Fin du monde ou fin du mois… Faut-il choisir ? (1/2)

L’offre urbaine doit prendre en compte l’aspiration à la protection sociale et envisager le foncier comme un bien écologique de première nécessité

Marianne Margaté

Sénatrice PCF de Seine-et-Marne

On nous demande trop souvent de choisir entre la protection sociale et la protection de l’environnement, entre l’urgence de vivre dignement et l’impérieuse nécessité d’anticiper les bouleversements des conditions de vie sur notre planète. Entre ceux qui utilisent l’argument écologique pour refuser la construction de logements sociaux et d’autres qui justifient leur prédation environnementale par nos difficultés collectives à promettre des lendemains qui chantent, on nous offre le choix entre de mauvaises solutions.

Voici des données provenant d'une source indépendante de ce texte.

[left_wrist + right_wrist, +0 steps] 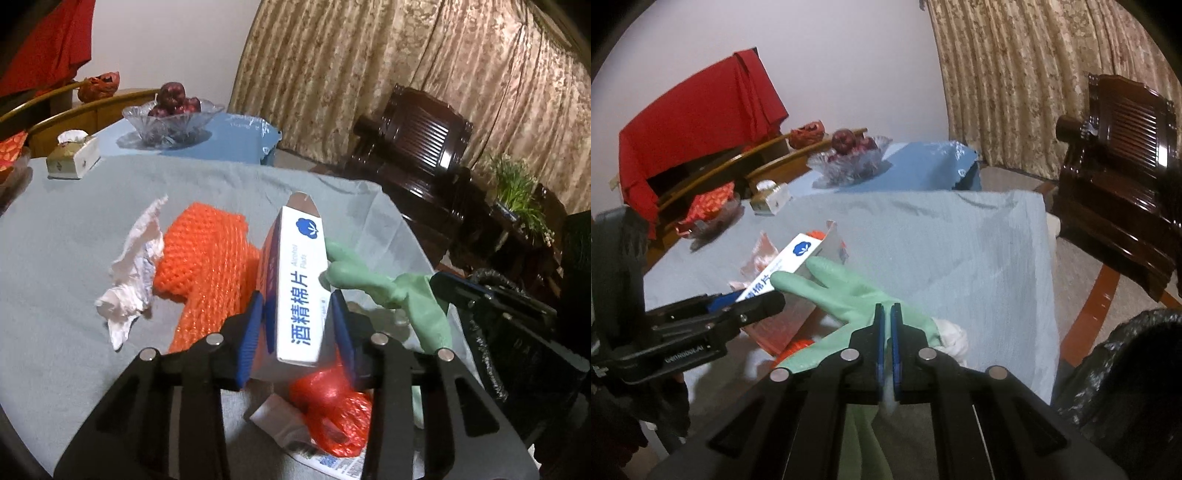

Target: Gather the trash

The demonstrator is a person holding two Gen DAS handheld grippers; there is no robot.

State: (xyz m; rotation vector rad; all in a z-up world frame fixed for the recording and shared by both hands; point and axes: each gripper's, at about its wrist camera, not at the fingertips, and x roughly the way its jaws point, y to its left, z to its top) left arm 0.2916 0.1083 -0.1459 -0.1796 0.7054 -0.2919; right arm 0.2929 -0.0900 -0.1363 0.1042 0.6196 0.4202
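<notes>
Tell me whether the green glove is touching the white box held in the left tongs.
Touching. The right wrist view shows the green glove fingertips lying against the white box; the left wrist view shows a glove finger pressed on its side, with the left tongs clamping it.

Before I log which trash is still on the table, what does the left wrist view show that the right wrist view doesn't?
Only the left wrist view shows the crumpled white tissue and the red plastic bag under the box. Only the right wrist view shows the black bin bag and the right gripper shut on the green glove. Both show the alcohol pad box held in the left gripper, the glove, and the orange foam netting.
</notes>
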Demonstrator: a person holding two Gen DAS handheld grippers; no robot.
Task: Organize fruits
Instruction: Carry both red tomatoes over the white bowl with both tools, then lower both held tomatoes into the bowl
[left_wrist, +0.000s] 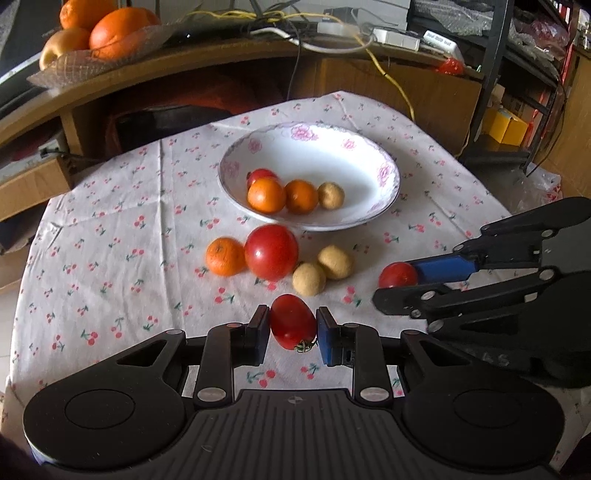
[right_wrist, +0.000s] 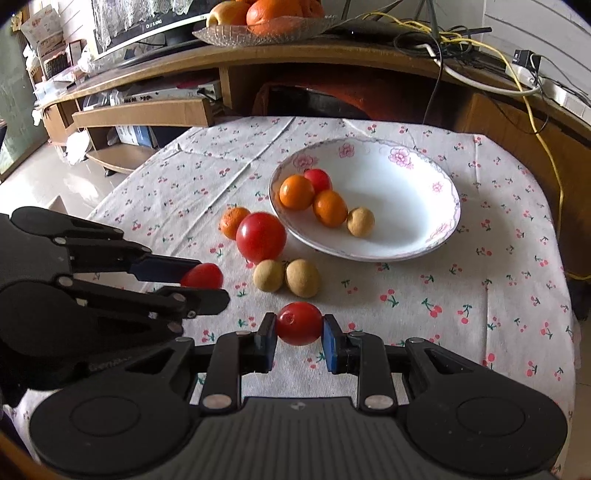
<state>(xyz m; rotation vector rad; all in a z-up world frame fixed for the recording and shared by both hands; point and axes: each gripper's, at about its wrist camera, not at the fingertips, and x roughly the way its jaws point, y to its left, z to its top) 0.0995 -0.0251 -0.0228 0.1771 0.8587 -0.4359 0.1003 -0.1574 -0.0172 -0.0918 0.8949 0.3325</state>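
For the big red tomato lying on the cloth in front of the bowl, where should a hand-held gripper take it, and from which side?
Probably across the widest middle of the large round red tomato, coming from above or the near side with jaws wide open. The small orange mandarin touches its left flank, and the white floral ceramic bowl sits close behind, so a left-right pinch looks crowded; front-to-back pads seem safer.

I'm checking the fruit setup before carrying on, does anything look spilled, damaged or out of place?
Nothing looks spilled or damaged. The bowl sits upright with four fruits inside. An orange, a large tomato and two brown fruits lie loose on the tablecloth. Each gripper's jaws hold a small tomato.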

J’ai toujours refusé ces théorèmes de la désespérance, car la transition écologique passe par la production de nouvelles régulations (autrement dit par une réinvention d’un partage équitable de la valeur produite) et par une offre urbaine qui prend en compte ces deux aspirations.

Personne ne peut croire sérieusement que l’on peut construire un monde respectueux de la planète en évacuant la question sociale. Pour ne rien perdre de l’ambition d’offrir un logement pour toutes et tous, il faut empêcher la spéculation de décider des prix de nos loyers, de la valeur de l’accession, des territoires, des formes urbaines et architecturales où l’on peut vivre. Nous devons pour cela envisager le foncier comme un bien écologique de première nécessité.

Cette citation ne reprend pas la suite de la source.